Несколько секунд тишины растянулись между ними, и Пелагея вдруг поймала себя на том, что внутри снова начинает нарастать тревога — тяжёлая, липкая, не дающая дышать спокойно. Она не планировала этого вопроса. Он вообще не должен был прозвучать сегодня. Но, видимо, после всего случившегося внутри что-то сдвинулось, и удержать это уже не получалось.
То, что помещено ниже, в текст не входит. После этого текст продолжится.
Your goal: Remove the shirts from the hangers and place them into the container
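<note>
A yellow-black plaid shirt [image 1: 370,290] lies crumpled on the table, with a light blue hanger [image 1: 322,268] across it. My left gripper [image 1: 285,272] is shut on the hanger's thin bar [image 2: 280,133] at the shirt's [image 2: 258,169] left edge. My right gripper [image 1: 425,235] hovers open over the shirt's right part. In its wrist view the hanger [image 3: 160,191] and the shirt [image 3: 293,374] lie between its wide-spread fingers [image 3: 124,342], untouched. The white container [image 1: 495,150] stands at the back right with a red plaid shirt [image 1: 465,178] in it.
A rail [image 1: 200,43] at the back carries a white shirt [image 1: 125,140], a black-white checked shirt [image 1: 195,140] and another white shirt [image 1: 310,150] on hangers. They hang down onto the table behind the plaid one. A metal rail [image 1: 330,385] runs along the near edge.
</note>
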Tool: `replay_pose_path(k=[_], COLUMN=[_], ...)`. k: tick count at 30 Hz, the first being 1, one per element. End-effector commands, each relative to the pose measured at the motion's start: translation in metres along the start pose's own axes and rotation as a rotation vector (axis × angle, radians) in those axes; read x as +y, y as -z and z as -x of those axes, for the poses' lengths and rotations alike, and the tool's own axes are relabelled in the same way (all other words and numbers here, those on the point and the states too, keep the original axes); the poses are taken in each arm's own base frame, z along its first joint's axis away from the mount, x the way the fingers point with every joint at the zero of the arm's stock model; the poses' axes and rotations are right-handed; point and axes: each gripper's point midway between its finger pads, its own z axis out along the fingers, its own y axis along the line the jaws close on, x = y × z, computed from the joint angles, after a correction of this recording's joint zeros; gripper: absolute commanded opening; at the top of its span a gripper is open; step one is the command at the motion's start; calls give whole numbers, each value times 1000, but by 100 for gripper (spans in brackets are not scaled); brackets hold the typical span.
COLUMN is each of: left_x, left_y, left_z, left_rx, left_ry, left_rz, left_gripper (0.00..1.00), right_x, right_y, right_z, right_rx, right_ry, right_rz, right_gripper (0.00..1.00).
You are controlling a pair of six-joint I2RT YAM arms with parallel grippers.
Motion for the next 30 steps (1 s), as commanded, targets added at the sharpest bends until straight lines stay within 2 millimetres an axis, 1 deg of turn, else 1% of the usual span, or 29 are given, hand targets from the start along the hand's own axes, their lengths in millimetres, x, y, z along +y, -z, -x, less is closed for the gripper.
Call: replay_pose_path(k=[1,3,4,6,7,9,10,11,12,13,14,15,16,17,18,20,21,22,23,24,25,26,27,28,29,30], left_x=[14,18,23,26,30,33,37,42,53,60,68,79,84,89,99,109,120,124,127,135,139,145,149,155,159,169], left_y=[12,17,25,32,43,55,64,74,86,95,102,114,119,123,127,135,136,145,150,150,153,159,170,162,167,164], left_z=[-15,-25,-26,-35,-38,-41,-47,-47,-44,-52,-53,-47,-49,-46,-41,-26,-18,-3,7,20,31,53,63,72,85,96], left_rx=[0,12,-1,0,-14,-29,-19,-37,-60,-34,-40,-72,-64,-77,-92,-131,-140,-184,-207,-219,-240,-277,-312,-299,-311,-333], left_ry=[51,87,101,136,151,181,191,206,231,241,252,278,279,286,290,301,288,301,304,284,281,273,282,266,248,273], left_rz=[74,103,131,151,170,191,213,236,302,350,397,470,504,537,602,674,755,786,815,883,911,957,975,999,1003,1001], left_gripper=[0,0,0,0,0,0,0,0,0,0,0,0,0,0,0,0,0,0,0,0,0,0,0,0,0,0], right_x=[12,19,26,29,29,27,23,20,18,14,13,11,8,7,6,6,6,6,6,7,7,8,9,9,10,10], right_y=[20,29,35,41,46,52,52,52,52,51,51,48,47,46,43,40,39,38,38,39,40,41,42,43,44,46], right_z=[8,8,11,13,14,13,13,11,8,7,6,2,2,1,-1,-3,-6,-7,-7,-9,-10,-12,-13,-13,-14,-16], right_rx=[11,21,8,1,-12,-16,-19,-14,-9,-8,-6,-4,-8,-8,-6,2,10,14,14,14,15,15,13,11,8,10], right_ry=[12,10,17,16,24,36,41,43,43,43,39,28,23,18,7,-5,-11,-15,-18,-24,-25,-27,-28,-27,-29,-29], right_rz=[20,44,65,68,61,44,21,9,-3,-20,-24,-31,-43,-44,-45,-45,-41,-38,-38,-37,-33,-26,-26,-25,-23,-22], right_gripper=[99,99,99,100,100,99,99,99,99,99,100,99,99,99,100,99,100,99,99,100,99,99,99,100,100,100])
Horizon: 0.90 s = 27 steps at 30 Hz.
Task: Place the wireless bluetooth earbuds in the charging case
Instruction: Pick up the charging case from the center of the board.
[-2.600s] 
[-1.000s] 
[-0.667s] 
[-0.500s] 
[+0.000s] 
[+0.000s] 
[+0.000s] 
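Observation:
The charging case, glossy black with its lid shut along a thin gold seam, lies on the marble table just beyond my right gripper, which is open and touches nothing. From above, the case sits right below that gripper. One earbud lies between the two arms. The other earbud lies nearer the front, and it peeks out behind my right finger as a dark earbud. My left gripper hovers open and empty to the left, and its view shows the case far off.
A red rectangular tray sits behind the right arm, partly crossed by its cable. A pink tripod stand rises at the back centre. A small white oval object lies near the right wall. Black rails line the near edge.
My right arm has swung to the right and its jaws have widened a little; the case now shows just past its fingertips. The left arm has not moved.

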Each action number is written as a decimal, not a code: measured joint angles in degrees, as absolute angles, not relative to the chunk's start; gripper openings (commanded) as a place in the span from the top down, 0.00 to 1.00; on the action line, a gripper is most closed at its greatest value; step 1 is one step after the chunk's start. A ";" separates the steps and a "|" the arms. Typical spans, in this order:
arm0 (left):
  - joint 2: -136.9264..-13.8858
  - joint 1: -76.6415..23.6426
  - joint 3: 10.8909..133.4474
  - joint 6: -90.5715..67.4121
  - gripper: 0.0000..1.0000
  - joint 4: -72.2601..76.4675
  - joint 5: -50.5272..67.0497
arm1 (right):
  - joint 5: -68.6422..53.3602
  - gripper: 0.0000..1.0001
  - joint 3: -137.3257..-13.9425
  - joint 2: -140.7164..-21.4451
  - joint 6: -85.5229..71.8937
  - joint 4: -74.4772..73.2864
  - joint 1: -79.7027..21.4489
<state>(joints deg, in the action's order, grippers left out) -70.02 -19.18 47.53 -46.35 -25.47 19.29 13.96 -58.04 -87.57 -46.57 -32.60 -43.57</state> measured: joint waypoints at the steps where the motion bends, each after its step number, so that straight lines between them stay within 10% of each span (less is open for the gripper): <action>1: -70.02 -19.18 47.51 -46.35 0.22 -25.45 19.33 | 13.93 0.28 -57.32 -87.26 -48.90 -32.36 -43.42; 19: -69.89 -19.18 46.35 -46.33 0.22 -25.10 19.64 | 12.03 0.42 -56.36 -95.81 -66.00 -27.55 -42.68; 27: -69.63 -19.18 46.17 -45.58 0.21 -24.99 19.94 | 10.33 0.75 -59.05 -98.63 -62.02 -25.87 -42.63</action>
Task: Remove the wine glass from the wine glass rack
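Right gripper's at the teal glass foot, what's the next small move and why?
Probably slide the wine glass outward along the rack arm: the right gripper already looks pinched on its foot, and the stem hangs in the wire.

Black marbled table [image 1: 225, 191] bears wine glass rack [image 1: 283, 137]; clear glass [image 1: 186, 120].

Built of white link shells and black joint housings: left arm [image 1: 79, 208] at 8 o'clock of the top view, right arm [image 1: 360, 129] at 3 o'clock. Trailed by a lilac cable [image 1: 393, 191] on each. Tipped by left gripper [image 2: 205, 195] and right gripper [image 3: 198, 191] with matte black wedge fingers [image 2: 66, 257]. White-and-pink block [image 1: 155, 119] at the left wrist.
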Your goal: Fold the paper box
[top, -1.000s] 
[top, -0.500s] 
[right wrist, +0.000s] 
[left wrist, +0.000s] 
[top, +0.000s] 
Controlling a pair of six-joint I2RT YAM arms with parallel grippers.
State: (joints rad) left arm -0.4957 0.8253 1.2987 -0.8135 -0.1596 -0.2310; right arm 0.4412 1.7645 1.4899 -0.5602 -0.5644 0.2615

— Никуль, а тебе вообще интересно, кто твой папа? — осторожно спросила Поля, останавливаясь на очередном перекрёстке. Теперь можно было хотя бы на секунду повернуться назад и увидеть реакцию.
Реакции не было.
— Я спрашивала у бабушки, — Вероника пожала плечами так спокойно, будто речь шла о чём-то совершенно обыденном. — Она сказала, чтобы я при тебе про папу не спрашивала, потому что ты будешь расстраиваться.
Пелагея невольно усмехнулась — конечно, мама. Всё продумала, всё предусмотрела, как всегда.
— Она сказала, что он живёт в России и много работает, поэтому не может приехать, — продолжила Ника тем же простым, доверчивым тоном. — Но это нормально, да? Ты же сама говорила, что главное, что у нас есть друг друг и бабушка.
И в этих словах было столько искренней веры, столько детской уверенности в том, что взрослые всегда говорят правду, что у Пелагеи на секунду сжалось сердце. Сколько ещё они смогут жить вот так? На этих аккуратно выстроенных объяснениях, на полуправде, на недосказанности, которая пока ещё не ранит, но рано или поздно обязательно станет слишком заметной.
— Бабушка… — тихо повторила Пелагея, тяжело выдыхая, уже представляя следующий разговор, который её ждёт уже со своей матерью. И от одной только мысли о нём становилось не по себе, потому что предсказать реакцию Светланы Геннадьевны было невозможно. Какой будет её реакция? Поддержит ли или отчитает? Поймет ли или скажет, что она же говорила, предупреждала…
— А ты почему спросила? — Ника вдруг наклонилась вперёд, и в её голосе появился настоящий интерес.
— Да так, просто решила спросить, — Пелагея на секунду замялась, а потом легко, почти беззаботно усмехнулась: — Если ты у меня уже взрослая и сама всё знаешь, то у матросов — нет вопросов!
Ника хихикнула, приняв это за шутку, и снова откинулась на спинку кресла, продолжая всматриваться в новогодние декорации Москвы, а Пелагея вернула взгляд на дорогу, чувствуя, как внутри снова поднимается новая тема для рассуждений.
Как было бы лучше?
Если бы Ника спрашивала, искала, хотела встретиться со своим отцом? Или вот так — когда её любопытство уже аккуратно «закрыли» удобными, понятными ответами?
И как она отреагирует на правду?
На то, что её отец не просто «где-то там работает», а всё эти три был рядом. Был рядом и молчал. Не потому что не хотел, а потому что не знал… А как отреагирует на то, что она его знает? Что она его любит? Что её папа — Дима?
Сгладит ли это всё углы… или, наоборот, только сильнее обострит?